Он подошел к застекленной витрине под названием «Боевой путь ветеранов ВОВ» и, поправив очки, стал рассматривать красочно оформленную экспозицию. Почти в центре наклеен его портрет, выполненный пастелью, копия с того, который висит на доске Почета в Нме. Рядом лист с кратким описанием боевых заслуг. И в уголке этого листа – маленькая любительская фотокарточка: на фоне аэродрома и десантного планера А-7 стоит молодой пилот Ефим Ожников в летном шлеме, десантной куртке, с финским ножом на поясе и большим штурманским планшетом через плечо. На груди белое пятнышко боевой медали. Подпись гласила: «1943 г. СВАПШ. Пилот-планерист ВДВ Е. Г. Ожников перед вылетом в тыл врага».
Из-за этой фотографии он и прилетел сюда.

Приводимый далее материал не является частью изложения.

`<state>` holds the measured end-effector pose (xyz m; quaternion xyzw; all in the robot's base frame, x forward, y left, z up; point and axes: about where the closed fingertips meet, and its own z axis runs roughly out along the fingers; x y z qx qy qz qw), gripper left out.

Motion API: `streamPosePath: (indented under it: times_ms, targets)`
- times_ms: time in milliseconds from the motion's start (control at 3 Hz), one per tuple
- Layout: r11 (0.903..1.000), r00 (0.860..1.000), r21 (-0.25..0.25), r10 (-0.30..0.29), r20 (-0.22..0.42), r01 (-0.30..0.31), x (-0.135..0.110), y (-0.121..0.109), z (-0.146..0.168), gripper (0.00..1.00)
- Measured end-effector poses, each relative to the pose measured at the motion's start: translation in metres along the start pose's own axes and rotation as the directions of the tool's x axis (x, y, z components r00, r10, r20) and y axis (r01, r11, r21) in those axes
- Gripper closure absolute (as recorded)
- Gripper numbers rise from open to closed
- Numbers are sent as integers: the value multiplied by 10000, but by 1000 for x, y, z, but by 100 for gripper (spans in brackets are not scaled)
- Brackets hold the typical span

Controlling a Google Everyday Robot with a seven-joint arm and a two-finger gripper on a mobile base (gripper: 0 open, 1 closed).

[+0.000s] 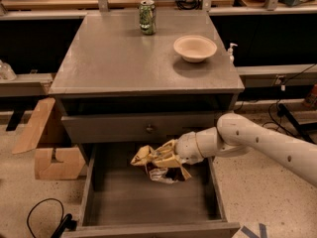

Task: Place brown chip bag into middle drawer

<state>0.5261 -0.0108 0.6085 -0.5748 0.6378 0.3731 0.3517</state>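
1. Reaching in from the right in the camera view, the arm (257, 143) put the gripper (171, 156) over the rear half of the open drawer (148, 202), just under the shut drawer front (109, 129) with its knob (149, 129).
2. The fingers pinched the bag (157, 168) by its crumpled top. The rest of it hung below and to the left, within the drawer's side walls.
3. Whether the bag's lower edge touched the grey floor or hung just clear of it could not be told.
4. On the worktop (114, 58) a can (147, 17) stood at the back and a bowl (195, 48) sat to the right, both well apart from the work below.
5. Judged from this, the carry looked done: the bag was inside the drawer's outline and low.
6. What seemed left was to let the bag go onto the floor and draw the gripper out clear of the front above.
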Motion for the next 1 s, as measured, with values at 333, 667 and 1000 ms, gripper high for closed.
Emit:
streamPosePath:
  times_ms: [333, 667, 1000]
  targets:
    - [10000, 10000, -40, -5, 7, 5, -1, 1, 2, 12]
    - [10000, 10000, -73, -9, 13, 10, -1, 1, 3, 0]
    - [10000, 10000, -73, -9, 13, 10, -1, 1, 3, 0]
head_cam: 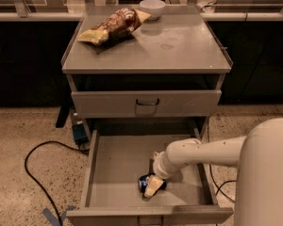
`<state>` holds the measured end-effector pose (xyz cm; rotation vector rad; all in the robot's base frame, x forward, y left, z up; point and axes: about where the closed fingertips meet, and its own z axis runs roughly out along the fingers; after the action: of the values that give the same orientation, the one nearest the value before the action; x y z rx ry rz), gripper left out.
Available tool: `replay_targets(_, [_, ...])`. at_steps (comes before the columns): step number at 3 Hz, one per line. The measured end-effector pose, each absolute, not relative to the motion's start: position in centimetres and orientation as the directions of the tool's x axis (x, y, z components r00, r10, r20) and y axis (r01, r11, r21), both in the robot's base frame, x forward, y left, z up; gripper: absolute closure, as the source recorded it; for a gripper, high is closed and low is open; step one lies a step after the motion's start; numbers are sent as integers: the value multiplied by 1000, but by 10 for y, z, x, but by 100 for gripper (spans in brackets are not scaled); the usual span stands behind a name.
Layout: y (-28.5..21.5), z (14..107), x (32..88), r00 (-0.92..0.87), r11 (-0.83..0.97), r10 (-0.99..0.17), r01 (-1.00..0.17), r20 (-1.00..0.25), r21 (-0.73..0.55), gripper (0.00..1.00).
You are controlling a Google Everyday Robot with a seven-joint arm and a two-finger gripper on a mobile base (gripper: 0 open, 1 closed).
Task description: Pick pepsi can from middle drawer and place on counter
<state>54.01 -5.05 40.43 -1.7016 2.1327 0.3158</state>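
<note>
A single camera looks from high in front of the cabinet (94, 105), facing forward and tilted steeply down. It is near enough that the table (179, 51) fills the 12 o'clock half and the open middle drawer (115, 166) the 6 o'clock half. The robot's arm (203, 152) enters from 4 o'clock, close to the lens, and the gripper (151, 188) sits near 6 o'clock over the drawer floor, at the pepsi can (142, 182).

Dark-blue can (143, 182) rests on the floor of the open grey drawer (117, 166), near the drawer's front wall. End effector (152, 187) is at the can.
</note>
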Motion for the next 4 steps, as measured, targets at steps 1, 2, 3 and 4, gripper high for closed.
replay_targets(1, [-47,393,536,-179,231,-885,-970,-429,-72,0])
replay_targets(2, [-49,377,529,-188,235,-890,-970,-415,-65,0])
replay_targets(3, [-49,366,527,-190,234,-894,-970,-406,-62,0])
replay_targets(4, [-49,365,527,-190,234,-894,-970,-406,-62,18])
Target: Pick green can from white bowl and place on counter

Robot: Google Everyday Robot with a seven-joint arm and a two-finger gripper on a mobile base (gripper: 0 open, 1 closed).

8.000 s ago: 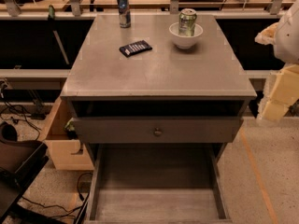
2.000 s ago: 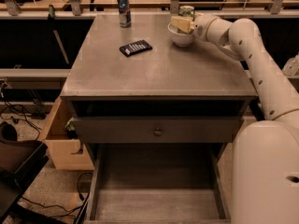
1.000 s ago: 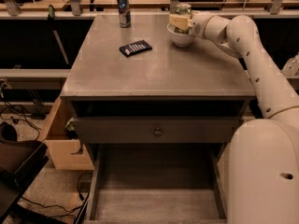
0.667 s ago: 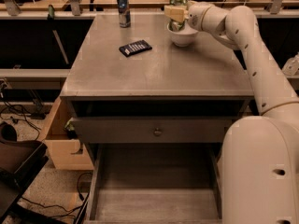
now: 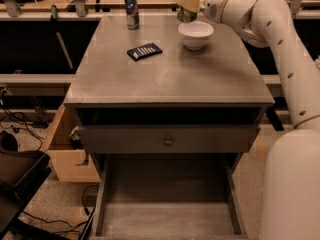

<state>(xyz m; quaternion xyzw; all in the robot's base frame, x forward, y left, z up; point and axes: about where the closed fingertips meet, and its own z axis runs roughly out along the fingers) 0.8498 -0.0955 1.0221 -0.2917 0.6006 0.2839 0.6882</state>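
Note:
My gripper (image 5: 187,3) is at the counter's back edge, just behind and left of the white bowl (image 5: 196,34), and is shut on the green can (image 5: 186,15). The can hangs upright in the air, clear of the bowl, with its lower part showing below the cream fingers (image 5: 188,0). The bowl stands empty on the grey counter (image 5: 165,79) at the back right. My white arm (image 5: 270,19) reaches in from the right over the counter's far corner.
A tall dark blue can (image 5: 131,4) stands at the counter's back, left of centre. A flat black device (image 5: 144,51) lies in front of it. Below the counter are a shut drawer with a knob (image 5: 168,141) and an open lower drawer (image 5: 167,204). A cardboard box (image 5: 65,154) sits left.
The gripper closed on the green can in the bowl and has lifted it up and a little back-left. The bowl is now empty.

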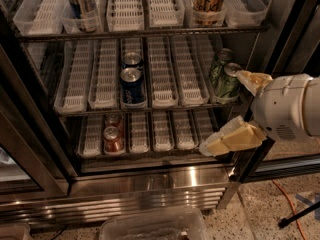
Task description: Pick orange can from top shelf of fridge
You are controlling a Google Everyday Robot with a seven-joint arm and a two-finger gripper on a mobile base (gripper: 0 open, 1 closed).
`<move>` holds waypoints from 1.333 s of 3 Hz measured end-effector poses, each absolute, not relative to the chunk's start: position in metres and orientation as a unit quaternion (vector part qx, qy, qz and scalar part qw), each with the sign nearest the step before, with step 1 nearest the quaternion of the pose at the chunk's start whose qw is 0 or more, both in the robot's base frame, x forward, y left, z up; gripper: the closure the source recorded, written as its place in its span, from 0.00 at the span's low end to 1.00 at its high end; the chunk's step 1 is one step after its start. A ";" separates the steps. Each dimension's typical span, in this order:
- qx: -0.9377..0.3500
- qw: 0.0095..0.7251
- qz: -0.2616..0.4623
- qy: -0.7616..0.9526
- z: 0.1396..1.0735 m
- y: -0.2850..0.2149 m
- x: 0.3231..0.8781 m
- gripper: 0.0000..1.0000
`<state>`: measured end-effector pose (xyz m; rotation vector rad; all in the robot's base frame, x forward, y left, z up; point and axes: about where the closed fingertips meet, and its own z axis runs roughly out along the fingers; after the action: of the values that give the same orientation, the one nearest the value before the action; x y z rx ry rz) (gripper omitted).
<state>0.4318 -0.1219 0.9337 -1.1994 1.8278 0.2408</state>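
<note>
The orange can (207,1) stands in a white tray at the right of the top shelf (150,32) of the fridge (150,184); its top is cut off by the picture's edge. My gripper (221,111) is at the right, in front of the middle and lower shelves, well below the orange can. Its two tan fingers (231,138) are spread apart and hold nothing. The upper finger lies just by a green can (225,81).
A tall slim silver-blue can (82,4) stands at the left of the top shelf. Two blue cans (132,86) are on the middle shelf, red cans (113,138) on the lower one. A clear plastic bin (155,226) and an orange cable (287,199) lie on the floor.
</note>
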 end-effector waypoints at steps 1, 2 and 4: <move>-0.486 0.455 0.097 0.740 0.935 -0.122 0.432 0.00; -0.460 0.471 0.108 0.744 0.936 -0.121 0.435 0.00; -0.297 0.577 0.122 0.751 0.927 -0.125 0.455 0.00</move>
<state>0.4550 -0.1255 0.9273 -0.6964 1.7584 0.2848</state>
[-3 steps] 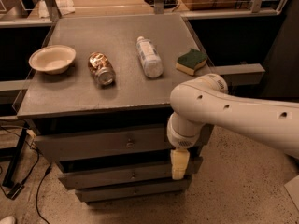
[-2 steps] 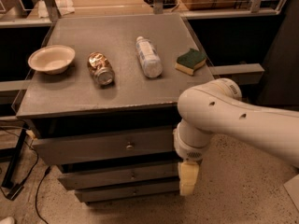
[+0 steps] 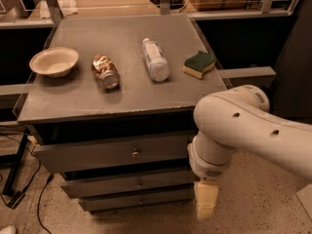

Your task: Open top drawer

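Note:
The top drawer (image 3: 87,154) is the tallest grey front under the cabinet top, closed, with a small round metal knob (image 3: 135,153) at its centre. Two slimmer grey drawer fronts sit below it. My gripper (image 3: 206,204) hangs from the white arm at the cabinet's lower right corner. It is below and to the right of the knob, level with the lower drawers, and touches nothing.
On the grey cabinet top (image 3: 78,99) lie a cream bowl (image 3: 53,61), a crushed can (image 3: 105,71), a white bottle on its side (image 3: 155,59) and a green-and-yellow sponge (image 3: 199,64). Shelving rails stand behind. Cables (image 3: 24,179) lie on the speckled floor at left.
My arm has moved right and down, away from the drawer front. The gripper has dropped from beside the top drawer's right end to the level of the lower drawers.

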`<move>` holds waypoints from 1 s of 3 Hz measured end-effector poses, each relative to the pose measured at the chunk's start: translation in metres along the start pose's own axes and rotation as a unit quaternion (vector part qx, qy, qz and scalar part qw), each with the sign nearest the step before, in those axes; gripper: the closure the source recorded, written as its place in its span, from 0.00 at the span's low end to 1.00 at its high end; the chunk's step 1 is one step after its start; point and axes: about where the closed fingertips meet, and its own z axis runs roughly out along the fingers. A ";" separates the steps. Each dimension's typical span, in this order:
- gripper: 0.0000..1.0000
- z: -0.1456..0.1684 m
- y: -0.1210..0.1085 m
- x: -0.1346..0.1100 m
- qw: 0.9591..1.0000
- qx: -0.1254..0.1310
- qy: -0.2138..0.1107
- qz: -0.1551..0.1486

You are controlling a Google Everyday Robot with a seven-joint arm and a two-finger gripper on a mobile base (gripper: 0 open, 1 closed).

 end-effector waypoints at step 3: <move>0.00 -0.006 -0.065 -0.043 0.999 0.038 -0.003 -0.020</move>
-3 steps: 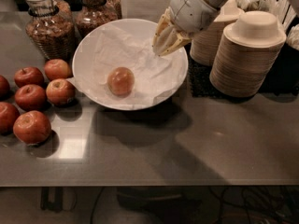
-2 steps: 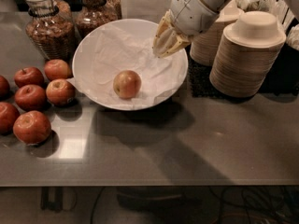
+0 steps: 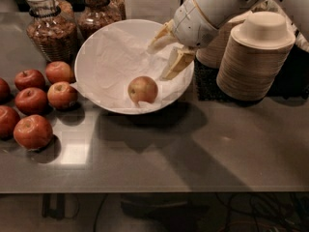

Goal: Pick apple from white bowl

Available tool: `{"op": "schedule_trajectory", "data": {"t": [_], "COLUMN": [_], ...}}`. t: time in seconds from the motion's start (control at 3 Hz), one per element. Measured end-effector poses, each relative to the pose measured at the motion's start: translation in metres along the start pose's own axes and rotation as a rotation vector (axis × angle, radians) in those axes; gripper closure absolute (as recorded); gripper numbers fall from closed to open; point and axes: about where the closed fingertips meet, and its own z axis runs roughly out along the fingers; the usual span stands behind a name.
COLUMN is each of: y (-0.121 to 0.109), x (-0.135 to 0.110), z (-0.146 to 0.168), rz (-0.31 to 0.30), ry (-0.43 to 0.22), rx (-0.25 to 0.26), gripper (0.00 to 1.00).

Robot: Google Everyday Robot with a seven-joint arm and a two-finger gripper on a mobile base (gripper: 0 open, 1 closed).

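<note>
The apple (image 3: pixel 143 89), pale red-orange, lies in the white bowl (image 3: pixel 96 47) near its front rim, on crumpled white paper. My gripper (image 3: pixel 164 54) hangs over the bowl's right side, up and to the right of the apple, not touching it. Its two beige fingers (image 3: pixel 176 63) are spread apart and hold nothing. The arm comes in from the upper right.
Several darker red apples (image 3: pixel 33 131) lie on the grey table left of the bowl. Two glass jars (image 3: pixel 48 25) stand behind them. Stacks of beige paper bowls (image 3: pixel 253 57) stand right of the bowl, close to the arm. The table's front edge (image 3: pixel 154 190) runs below.
The apple has rolled a little to the right and forward in the bowl. The gripper's fingers have spread apart and reach lower into the bowl.
</note>
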Motion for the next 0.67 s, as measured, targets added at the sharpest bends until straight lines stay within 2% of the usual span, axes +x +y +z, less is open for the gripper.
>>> {"op": "schedule_trajectory", "data": {"t": [0.33,0.67], "y": [0.0093,0.0011], "x": [-0.0122,-0.0125], "z": [-0.0167,-0.0099], "rz": [0.022,0.021], "ry": [0.008,0.013], "rx": [-0.006,-0.008], "gripper": [0.0,0.0]}}
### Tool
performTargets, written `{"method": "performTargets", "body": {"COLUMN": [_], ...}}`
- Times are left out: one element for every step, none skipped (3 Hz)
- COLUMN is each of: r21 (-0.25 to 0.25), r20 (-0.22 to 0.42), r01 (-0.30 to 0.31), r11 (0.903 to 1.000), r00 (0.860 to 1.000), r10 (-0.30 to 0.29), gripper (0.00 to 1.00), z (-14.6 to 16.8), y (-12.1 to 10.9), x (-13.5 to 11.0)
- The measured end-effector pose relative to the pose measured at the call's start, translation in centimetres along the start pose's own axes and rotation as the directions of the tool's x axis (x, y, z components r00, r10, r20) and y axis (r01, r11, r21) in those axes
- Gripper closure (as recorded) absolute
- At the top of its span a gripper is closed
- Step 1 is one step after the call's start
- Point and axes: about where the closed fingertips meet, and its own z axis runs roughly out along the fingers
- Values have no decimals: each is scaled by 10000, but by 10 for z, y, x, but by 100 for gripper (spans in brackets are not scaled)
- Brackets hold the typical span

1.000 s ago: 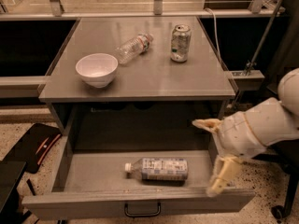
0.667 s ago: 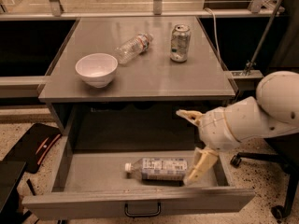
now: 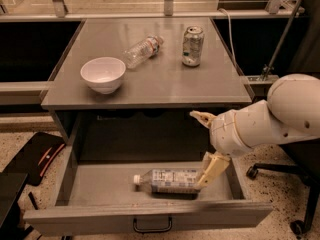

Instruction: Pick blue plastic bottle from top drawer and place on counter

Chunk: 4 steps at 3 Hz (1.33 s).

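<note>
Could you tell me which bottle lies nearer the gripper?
The blue plastic bottle in the top drawer, with the gripper at its base; the other bottle lies on the counter.

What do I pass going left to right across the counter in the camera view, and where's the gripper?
On the counter: white bowl → clear bottle lying on its side → can. The gripper is lower down, open, over the top drawer at the base end of the blue plastic bottle.
</note>
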Motion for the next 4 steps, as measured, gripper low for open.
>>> {"method": "performTargets", "body": {"r21": [472, 1099, 1527, 1524], "r20": [-1261, -1282, -1217, -1215], "r01": [204, 173, 279, 278], "r11": [9987, 9938, 9879, 9879], "r00": [9919, 9917, 9925, 9925], "r10": [-143, -31, -93, -92], "gripper": [0, 0, 0, 0], "z": [16, 49, 50, 50], "y": [2, 4, -6, -6], "x": [1, -2, -5, -5]}}
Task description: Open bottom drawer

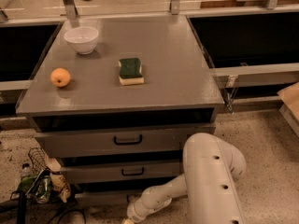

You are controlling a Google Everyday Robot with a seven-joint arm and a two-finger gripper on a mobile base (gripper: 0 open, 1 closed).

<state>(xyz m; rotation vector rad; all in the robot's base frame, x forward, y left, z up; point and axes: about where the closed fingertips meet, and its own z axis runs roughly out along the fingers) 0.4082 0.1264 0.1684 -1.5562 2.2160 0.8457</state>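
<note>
Gripper [128, 219] low by the bottom drawer [100, 197], cut off at the frame's lower edge; open or closed, cannot tell. Drawer front dim, handle indistinct.

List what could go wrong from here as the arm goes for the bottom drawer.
1. The claw hangs low at the picture's bottom edge, before the bottom drawer, whose handle is hidden; it could catch the middle drawer's handle instead.
2. The basket of packets on the floor beside the cabinet might snag the arm.
3. A hard tug could roll the orange.
</note>
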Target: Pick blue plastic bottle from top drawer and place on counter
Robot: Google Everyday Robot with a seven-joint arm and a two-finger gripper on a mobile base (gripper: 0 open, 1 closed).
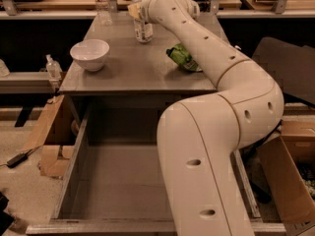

Почти неслышно Ожников вернулся к двери, плотно притворил ее и, просунув ножку стула в дверную ручку, заперся. Снова подошел к витрине. Складной охотничий нож, вынутый из кармана, щелкнул лезвием. Подсовывая кончик ножа под планки узенькой рамы, Ожников оторвал две боковые, вместе с короткими жалами тонких гвоздей, и, отодвинув в сторону, вынул стекло. Теперь осталось главное – сорвать с ватмана фотокарточку. Ожников погладил ее пальцем. Отступил на шаг, полюбовался. Замер, услышав в коридоре шаги. Каблуки простучали мимо. Никто не знал, что на кусочке картона, запечатлевшем бравого молодого пилота, была мечта Ожникова, сохраненная временем. И эту мечту предала случайность. Даже в горле и глазах запершило от обиды. Ожников, сжав кулаки и вытянувшись, как струна, постоял минутку. Потом лезвием ножа аккуратно подрезал уголки фотоснимка, снял его, подержал перед собой и со вздохом опустил во внутренний карман пиджака. Внимательно перечитал описание боевых заслуг. Здесь он, кажется, все учел заранее: в тексте упоминаний о планерной школе не было.